Die erste Einheits-Erfahrung wurde erweitert durch mehrere ähnliche und
noch intensivere Erlebnisse, die sich auch über längere Zeiträume ausdehnten. Die
Erfahrung dieser Zustände von absoluter Glückseligkeit, der Freiheit von Angst
und Zweifeln, in denen sich auch alle Fragen auflösen, hinterließen tiefe
Abdrücke in meiner Sicht auf die Welt, und bildeten einen Hintergrund, vor dem
ich dem Theater des Lebens nicht mehr so große Bedeutung gab. In mir war die
Gewissheit verankert, dass dieses Spiel der Formen nur von sehr relativer
Bedeutung, und im Vergleich zu der Realität, die ich erlebt hatte, nur ein
blasser Schatten war.
Daneben arbeitete ich – mit Unterbrechungen –
weiterhin als Jurist und Unternehmensberater, und versuchte meinen Aufgaben als
Vater von zwei Söhnen gerecht zu werden. Sowohl die beruflichen als auch die
familiären Aufgaben kosteten mich viel Anstrengung und ich fühlte mich davon
immer wieder überfordert. Einerseits
empfand ich es so, immer tiefer in die Mysterien des Lebens einzutauchen, gleichzeitig
wurde ich im Alltag immer durchlässiger, feinfühliger, und weniger belastbar.
Obwohl mir das auch als Problem bewusst war, fand ich keinen Weg, die
spirituelle Ebene mit der praktischen Alltagsebene in Einklang zu bringen.
Da ich die Gefahr sah, meinen Lebensalltag mit all seinen Aufgaben nicht zu bewältigen, beschäftigte ich
mich in der Folge mehr mit praktischen, weltlichen Aspekten des Lebens. Das
Spirituelle trat weit in den Hintergrund, ich las keine spirituellen Bücher
mehr, besuchte keine Seminare und hörte auch auf zu meditieren.
Meine Sehnsucht nach Integration führte mich
zum Freien Tanzen, das mich stärker in meinen Körper und zurück auf den Boden
brachte. So viel hatte ich über die Bedeutung des „Jetzt“ gehört, verstanden
und in der Meditation auch erfahren, und im Tanz erlebte ich nun eine völlig
neue Dimension des „Jetzt“: Ganz in meinem Körper, auf dem Boden, mit allen Einschränkungen
und in Kontakt mit anderen Menschen.
Auch auf der Beziehungsebene veränderte sich
einiges.
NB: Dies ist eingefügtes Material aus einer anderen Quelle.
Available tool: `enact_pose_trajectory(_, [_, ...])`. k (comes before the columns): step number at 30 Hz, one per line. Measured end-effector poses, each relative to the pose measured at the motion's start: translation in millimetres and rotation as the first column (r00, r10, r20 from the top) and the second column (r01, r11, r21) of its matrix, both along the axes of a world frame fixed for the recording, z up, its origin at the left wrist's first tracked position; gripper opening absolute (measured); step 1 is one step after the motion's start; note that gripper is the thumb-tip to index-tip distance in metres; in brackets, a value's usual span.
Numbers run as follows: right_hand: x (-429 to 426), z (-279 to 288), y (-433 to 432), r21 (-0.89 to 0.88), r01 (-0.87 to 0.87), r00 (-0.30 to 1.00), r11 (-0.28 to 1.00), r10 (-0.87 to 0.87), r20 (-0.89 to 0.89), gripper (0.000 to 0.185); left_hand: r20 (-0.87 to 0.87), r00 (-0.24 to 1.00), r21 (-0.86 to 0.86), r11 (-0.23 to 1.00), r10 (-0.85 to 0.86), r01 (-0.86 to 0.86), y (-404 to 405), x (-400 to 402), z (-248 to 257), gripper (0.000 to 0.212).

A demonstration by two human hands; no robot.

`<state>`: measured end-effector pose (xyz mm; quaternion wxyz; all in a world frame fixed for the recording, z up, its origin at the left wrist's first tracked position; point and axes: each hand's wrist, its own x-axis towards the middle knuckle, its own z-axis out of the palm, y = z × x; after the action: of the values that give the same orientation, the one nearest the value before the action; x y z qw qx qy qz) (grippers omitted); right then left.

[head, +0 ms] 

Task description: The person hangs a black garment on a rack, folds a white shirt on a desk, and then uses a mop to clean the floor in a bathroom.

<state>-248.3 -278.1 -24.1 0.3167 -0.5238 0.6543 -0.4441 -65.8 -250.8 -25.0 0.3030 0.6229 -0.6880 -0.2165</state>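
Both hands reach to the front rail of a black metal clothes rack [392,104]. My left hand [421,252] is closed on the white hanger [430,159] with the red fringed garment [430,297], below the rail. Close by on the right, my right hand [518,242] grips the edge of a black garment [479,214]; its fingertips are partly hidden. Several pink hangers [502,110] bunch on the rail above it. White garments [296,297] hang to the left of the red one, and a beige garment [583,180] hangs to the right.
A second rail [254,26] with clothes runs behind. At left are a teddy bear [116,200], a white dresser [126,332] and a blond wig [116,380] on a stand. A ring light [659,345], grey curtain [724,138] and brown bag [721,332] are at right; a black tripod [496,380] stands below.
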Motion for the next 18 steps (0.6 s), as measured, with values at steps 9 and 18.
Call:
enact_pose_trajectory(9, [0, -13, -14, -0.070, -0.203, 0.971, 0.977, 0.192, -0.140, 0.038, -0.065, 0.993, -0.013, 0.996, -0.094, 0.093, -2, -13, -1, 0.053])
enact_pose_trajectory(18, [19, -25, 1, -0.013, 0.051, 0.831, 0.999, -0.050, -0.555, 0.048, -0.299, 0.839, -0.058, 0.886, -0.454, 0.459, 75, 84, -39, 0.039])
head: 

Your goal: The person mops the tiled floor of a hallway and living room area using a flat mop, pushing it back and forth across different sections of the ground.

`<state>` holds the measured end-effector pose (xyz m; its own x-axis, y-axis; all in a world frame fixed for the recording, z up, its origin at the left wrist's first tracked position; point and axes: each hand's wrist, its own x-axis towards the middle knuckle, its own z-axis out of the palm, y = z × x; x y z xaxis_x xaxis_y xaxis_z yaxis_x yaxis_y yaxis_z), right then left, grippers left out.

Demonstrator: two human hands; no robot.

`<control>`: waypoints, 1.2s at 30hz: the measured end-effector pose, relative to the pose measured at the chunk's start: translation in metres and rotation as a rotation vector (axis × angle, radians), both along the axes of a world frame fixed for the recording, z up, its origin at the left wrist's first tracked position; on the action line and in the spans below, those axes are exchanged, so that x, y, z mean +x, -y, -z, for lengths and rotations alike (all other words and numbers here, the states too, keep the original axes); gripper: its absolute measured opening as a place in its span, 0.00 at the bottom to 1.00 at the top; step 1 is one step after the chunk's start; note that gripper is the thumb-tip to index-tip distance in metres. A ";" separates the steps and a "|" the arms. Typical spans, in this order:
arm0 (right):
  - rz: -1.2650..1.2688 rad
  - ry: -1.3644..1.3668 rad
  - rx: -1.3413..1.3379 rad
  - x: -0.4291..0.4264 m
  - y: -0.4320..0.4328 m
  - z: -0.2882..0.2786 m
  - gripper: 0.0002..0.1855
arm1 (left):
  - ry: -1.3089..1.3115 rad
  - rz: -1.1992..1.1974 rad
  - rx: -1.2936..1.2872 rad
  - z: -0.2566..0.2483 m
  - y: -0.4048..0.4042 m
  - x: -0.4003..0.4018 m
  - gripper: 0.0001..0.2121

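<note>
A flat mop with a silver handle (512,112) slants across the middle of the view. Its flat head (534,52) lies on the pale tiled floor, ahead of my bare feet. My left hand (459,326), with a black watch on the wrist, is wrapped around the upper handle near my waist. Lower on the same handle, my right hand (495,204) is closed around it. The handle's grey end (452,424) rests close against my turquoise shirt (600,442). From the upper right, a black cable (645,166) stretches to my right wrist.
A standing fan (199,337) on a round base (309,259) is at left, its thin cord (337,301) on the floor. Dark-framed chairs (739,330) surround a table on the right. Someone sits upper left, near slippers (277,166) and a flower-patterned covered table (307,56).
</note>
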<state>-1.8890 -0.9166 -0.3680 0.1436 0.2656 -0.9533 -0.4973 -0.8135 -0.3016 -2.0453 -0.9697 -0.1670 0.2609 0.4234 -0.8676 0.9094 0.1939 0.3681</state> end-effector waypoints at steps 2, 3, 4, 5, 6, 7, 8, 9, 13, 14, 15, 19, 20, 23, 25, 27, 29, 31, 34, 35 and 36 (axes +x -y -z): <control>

Nach über 2 Jahren einer zölibatären Haltung, in der ich die
„fleischlichen Genüsse“ als Ablenkung vom Wesentlichen betrachtete, und mir
sehr gut vorstellen konnte, weiterhin ein mönchisches Leben zu führen, folgte
nun eine Phase intensiver Erfahrungen mit Beziehungen. Statt zölibatär lebte ich nun
über längere Zeiten polyamor, also in Beziehung mit mehreren Frauen. Ohne
Vorbehalte, ohne Geheimnisse, ohne begrenzende Konzepte. Von außen betrachtet
könnte man sagen, von einem Extrem zum anderen. Was ich natürlich, wie auch bei
meinen sonstigen Erfahrungen, nicht so sah.
Während der 7 Jahre meiner Ausbildung für
Integrative Therapie konnte sich vieles in mir ordnen und manches integrieren. Mittlerweile
bin ich auch aus der spirituellen „Abstinenz“ wieder zu einer interessierten
Beschäftigung und auch zur Meditation zurückgekehrt.
Vielleicht können die Erfahrungen, die ich in diesen
mehr als 20 Jahren im spirituellen und therapeutischen Bereich gemacht habe,
für viele Menschen auf ihrem Weg genau die Begleitung und Orientierung geben,
die ich selbst zwar nicht hatte, mir aber sehr hilfreich gewesen wäre.